▶ REQUIREMENT
The stretch wanted below opens at the line containing "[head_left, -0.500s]" and closes at the line containing "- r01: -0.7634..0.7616". Please return it exactly, with no other lines.

Records contained in a dataset:

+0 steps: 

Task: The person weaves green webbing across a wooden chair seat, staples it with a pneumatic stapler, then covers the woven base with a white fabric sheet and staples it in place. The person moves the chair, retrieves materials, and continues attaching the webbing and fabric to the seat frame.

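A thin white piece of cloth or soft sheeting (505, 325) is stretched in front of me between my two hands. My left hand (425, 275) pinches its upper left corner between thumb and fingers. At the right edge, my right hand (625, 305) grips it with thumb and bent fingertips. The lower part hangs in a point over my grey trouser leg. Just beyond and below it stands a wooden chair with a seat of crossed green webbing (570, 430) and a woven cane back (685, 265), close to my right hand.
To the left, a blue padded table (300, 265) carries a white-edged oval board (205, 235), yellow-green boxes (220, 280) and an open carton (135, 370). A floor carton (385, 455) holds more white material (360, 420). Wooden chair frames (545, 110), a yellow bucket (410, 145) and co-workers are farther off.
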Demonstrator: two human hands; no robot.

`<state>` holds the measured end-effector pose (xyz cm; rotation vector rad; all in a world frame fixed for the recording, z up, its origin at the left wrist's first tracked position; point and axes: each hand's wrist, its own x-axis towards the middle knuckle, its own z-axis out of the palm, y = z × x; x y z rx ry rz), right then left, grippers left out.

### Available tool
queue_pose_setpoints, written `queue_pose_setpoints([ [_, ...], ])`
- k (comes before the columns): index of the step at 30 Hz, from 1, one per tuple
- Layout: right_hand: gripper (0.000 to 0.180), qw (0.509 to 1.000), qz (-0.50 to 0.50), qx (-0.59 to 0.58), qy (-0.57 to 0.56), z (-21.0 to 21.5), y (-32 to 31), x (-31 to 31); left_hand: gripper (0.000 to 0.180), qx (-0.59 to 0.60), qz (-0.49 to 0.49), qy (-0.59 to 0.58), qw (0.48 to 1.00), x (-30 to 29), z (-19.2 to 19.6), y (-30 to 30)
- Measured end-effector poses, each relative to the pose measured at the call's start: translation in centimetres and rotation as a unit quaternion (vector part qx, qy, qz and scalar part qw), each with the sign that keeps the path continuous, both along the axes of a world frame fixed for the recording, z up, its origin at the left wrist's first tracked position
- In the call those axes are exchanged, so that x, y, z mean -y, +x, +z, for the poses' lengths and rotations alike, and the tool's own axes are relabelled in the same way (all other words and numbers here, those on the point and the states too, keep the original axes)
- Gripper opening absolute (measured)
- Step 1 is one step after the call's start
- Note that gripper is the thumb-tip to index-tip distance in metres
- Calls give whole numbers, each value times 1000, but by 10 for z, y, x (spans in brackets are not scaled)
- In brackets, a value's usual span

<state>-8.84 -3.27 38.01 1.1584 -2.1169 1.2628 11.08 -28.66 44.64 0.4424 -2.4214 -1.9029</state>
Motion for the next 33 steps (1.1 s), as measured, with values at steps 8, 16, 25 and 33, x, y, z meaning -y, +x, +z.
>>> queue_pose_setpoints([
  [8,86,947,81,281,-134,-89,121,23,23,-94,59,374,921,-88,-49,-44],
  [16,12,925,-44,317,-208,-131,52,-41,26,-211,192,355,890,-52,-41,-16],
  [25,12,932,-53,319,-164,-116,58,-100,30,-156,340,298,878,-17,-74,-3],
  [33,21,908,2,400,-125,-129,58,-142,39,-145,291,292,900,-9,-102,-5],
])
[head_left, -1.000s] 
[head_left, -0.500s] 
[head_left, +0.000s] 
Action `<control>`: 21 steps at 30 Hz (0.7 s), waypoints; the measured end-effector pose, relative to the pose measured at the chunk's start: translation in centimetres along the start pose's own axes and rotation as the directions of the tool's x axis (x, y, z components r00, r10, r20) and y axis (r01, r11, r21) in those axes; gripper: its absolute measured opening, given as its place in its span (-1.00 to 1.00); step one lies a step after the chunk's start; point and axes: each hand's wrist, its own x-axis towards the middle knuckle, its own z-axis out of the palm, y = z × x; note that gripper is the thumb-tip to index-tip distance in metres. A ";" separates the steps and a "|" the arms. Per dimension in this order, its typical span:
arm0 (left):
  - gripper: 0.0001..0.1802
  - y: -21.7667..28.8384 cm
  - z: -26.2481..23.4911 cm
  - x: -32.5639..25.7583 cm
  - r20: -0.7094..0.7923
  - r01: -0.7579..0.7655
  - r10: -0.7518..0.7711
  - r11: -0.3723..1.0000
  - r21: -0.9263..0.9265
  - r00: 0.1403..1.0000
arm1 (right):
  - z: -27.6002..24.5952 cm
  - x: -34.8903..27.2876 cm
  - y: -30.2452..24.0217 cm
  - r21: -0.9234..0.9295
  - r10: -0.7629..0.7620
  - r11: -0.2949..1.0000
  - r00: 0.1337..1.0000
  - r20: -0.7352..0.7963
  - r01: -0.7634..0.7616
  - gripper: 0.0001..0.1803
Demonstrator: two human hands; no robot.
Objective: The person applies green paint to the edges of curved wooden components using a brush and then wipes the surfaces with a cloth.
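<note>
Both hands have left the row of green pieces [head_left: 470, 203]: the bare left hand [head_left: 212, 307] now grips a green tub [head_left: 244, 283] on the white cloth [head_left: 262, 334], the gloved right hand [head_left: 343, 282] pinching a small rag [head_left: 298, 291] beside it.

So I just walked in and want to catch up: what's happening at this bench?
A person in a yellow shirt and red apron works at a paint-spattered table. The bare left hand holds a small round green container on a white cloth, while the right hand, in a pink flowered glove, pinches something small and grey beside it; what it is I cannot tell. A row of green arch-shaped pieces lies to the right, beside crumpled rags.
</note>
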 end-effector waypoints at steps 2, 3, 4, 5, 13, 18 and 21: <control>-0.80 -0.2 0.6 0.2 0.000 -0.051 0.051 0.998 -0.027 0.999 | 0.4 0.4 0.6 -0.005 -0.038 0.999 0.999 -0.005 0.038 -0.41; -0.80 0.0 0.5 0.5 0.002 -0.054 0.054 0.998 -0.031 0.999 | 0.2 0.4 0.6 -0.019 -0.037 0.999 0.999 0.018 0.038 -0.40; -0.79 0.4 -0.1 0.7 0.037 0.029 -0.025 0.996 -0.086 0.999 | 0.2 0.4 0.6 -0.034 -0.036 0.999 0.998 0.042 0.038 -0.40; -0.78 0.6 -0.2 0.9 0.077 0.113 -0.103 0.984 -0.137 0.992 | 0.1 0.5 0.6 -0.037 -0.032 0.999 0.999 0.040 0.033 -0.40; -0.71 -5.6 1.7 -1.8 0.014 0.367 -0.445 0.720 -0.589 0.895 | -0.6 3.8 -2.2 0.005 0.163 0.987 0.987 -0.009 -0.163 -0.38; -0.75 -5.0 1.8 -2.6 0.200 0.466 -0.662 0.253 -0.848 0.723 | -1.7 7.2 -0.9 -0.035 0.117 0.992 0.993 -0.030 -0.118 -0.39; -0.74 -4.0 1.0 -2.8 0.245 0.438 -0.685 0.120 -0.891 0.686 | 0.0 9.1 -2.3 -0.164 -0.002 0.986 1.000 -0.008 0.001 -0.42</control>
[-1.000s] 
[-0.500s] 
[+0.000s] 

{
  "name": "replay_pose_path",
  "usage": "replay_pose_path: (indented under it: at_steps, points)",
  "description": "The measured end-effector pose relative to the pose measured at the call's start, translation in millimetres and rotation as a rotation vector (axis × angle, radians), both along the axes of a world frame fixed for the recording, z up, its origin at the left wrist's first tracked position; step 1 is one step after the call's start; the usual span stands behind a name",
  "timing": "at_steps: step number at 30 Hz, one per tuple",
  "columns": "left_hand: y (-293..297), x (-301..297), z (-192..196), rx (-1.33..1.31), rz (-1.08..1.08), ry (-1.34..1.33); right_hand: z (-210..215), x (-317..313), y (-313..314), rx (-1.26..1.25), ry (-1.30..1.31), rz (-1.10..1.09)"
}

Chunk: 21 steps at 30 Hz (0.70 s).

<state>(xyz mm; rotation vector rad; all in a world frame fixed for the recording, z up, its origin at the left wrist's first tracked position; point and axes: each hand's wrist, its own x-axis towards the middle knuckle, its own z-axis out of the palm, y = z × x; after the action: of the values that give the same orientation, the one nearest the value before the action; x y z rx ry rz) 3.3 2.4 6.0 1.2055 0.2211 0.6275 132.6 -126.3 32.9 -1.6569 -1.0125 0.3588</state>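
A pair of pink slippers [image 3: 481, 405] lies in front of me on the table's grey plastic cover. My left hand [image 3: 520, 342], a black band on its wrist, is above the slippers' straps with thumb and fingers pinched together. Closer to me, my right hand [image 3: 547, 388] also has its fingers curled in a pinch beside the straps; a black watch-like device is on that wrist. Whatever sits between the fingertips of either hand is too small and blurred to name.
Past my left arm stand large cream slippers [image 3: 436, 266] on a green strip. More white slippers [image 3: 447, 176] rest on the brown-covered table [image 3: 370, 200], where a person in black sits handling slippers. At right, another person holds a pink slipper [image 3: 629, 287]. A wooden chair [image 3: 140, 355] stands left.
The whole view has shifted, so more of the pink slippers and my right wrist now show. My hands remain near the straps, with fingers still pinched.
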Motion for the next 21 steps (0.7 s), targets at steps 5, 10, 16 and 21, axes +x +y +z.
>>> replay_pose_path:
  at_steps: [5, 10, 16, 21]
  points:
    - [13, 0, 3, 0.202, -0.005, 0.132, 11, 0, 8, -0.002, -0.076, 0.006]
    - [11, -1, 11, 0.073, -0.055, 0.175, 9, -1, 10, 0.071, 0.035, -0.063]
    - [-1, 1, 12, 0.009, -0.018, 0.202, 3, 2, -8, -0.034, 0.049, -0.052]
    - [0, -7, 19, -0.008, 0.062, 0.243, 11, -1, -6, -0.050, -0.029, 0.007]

▶ ANSWER AREA
[head_left, -0.500s] 
[head_left, +0.000s] 
Action `<control>`: 21 steps at 30 Hz (0.7 s), waypoints; the measured end-effector pose, relative to the pose measured at the chunk's start: translation in centimetres along the start pose's own axes and rotation as the directions of the tool's x axis (x, y, z components r00, r10, r20) and y axis (r01, r11, r21) in those axes; gripper: its absolute measured opening, given as its place in its span (-1.00 to 1.00); step one lies a step after the chunk's start; point and axes: each hand's wrist, its own x-axis towards the middle knuckle, its own z-axis out of the palm, y = z × x; note that gripper is the thumb-tip to index-tip distance in metres. A ";" separates the steps and a "|" the arms. Per dimension in this order, its typical span:
arm0 (left):
  - gripper: 0.0001..0.1802
  - y: -21.7667..28.8384 cm
  - z: -26.2481..23.4911 cm
  - x: -32.5639..25.7583 cm
  - r20: -0.7094..0.7923
  - r01: -0.7579..0.7655
  - r10: -0.7518..0.7711
  - r11: -0.3723..1.0000
  - r21: -0.9263..0.9265
  - r00: 0.1403..1.0000
arm1 (right):
  - z: -27.6002..24.5952 cm
  - x: -34.8903..27.2876 cm
  - y: -30.2452..24.0217 cm
  - r21: -0.9234..0.9295
  - r10: -0.7629..0.7620
  - r11: -0.2949..1.0000
  - r00: 0.1337..1.0000
  - r20: -0.7352..0.7963
  - r01: -0.7634..0.7616

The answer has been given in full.